Hugh S. Torrens, professor emeritus of Keele University, has received three coveted prizes in recognition of a lifetime of achievement: the Sue Tyler Friedman Medal of the Geological Society of London; the Mary C. Rabbitt History of Geology Award of the Geological Society of America; and the Tikhomirov Medal of the International Union of Geological Sciences.

Torrens’ nearly 400 publications (listed at hugh.torrens.org and still growing) cluster around a common theme of the historical relations between industrialization and geology. Torrens’ passion has been to recover the voices of invisible and forgotten figures who may have left no books but whose labors led to major discoveries and achievements in geology, whether an iron worker in the English Industrial Revolution or a British mining engineer whose expertise was coveted around the world. Torrens reconstructs their lives and contributions from a signature on a machine, a debtor’s note, a travel log, or a bill of sale.

Torrens has devoted considerable scholarly attention to William Smith and Mary Anning.
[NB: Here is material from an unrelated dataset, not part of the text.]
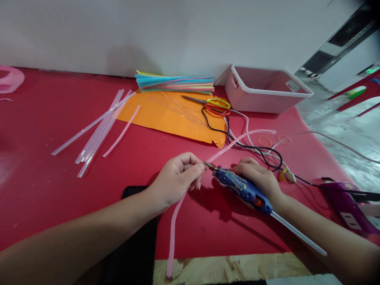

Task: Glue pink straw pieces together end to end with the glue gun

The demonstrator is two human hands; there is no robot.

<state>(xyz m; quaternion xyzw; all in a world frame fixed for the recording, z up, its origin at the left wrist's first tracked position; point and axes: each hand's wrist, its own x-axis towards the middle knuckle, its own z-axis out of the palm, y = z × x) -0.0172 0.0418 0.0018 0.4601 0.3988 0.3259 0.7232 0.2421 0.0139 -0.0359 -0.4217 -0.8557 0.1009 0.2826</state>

William Smith, creator of the single most renowned geological map, was a working-class canal surveyor by trade, whose famous map led not to honor but to confinement in debtor’s prison. Mary Anning, a working-class discoverer of dinosaur fossils near Lyme Regis, in Dorset, made a lot of gentlemen geologists famous. The Torrens archive is rich in materials related to these figures and their associates and contemporaries.

A total of 105 large boxes of papers and books were collected at the Torrens home in Staffordshire on three occasions in 2018, 2019, and 2021.

The Torrens Collection is part of the History of Science Collections’ collecting initiative in the History of Geology. To launch this initiative, the Collections has acquired the papers of eminent historians of geology including Martin J. S. Rudwick, Hugh S. Torrens, and Kenneth L. Taylor.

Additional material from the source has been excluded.